- [Required work] Please return only the lines from the one holding "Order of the" through the one holding "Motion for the", exactly as they appear in the records below, both ends included.

- [Dataset content]
++++++++

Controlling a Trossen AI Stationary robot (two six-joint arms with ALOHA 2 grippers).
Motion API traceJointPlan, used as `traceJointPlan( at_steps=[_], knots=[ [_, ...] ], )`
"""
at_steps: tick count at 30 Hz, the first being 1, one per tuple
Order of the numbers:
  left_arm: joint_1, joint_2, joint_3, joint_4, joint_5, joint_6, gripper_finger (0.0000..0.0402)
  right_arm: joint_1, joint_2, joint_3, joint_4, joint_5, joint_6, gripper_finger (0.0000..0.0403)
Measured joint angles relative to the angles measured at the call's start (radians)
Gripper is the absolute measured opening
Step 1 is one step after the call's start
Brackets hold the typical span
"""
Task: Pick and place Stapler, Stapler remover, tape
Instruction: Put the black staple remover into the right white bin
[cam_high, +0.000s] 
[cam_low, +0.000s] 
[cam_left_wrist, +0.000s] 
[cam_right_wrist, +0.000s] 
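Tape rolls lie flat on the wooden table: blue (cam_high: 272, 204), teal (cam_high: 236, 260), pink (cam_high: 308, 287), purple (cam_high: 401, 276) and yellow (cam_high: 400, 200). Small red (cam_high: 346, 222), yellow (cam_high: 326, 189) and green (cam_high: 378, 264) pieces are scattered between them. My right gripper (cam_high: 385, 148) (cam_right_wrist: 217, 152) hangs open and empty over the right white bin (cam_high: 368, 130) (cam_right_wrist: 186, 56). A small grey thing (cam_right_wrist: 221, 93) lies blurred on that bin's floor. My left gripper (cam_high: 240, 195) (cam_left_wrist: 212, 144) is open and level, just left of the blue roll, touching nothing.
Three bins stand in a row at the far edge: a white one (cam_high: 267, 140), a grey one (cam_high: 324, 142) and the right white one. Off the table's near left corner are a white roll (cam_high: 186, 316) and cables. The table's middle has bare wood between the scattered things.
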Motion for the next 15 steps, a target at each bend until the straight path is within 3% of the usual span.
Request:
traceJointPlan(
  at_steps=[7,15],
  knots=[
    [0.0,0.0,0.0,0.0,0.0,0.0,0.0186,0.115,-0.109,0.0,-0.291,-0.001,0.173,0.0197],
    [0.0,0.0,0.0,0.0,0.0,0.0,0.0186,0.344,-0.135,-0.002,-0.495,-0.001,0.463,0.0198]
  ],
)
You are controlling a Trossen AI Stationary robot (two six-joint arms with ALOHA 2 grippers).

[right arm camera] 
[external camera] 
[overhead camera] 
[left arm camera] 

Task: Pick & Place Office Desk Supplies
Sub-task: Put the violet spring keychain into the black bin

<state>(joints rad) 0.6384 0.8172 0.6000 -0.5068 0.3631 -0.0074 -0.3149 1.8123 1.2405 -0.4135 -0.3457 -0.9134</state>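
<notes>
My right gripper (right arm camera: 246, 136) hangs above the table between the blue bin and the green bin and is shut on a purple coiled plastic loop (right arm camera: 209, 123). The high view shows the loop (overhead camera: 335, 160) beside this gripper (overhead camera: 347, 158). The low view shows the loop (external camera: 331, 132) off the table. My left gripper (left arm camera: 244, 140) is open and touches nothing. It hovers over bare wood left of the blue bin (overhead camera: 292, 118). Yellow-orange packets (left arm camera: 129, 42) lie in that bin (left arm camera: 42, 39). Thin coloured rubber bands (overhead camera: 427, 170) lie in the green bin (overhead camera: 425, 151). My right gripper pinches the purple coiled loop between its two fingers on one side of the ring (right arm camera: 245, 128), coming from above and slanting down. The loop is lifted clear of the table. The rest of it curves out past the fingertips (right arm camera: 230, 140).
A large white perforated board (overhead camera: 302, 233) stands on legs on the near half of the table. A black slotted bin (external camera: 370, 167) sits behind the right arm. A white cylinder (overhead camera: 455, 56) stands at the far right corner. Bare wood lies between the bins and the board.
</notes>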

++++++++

- [Solution to the exercise]
Order of the numbers:
  left_arm: joint_1, joint_2, joint_3, joint_4, joint_5, joint_6, gripper_finger (0.0000..0.0402)
  right_arm: joint_1, joint_2, joint_3, joint_4, joint_5, joint_6, gripper_finger (0.0000..0.0403)
Measured joint angles relative to the angles measured at the call's start (radians)
Gripper is the absolute measured opening
Step 1 is one step after the call's start
Brackets hold the typical span
"""
Task: Pick and place Stapler, Stapler remover, tape
Instruction: Put the black staple remover into the right white bin
[cam_high, +0.000s] 
[cam_low, +0.000s] 
[cam_left_wrist, +0.000s] 
[cam_right_wrist, +0.000s] 
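Tape rolls lie flat on the wooden table: blue (cam_high: 272, 204), teal (cam_high: 236, 260), pink (cam_high: 308, 287), purple (cam_high: 401, 276) and yellow (cam_high: 400, 200). Small red (cam_high: 346, 222), yellow (cam_high: 326, 189) and green (cam_high: 378, 264) pieces are scattered between them. My right gripper (cam_high: 385, 148) (cam_right_wrist: 217, 152) hangs open and empty over the right white bin (cam_high: 368, 130) (cam_right_wrist: 186, 56). A small grey thing (cam_right_wrist: 221, 93) lies blurred on that bin's floor. My left gripper (cam_high: 240, 195) (cam_left_wrist: 212, 144) is open and level, just left of the blue roll, touching nothing.
Three bins stand in a row at the far edge: a white one (cam_high: 267, 140), a grey one (cam_high: 324, 142) and the right white one. Off the table's near left corner are a white roll (cam_high: 186, 316) and cables. The table's middle has bare wood between the scattered things.
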Motion for the next 15 steps, a target at each bend until the straight path is within 3% of the usual span.

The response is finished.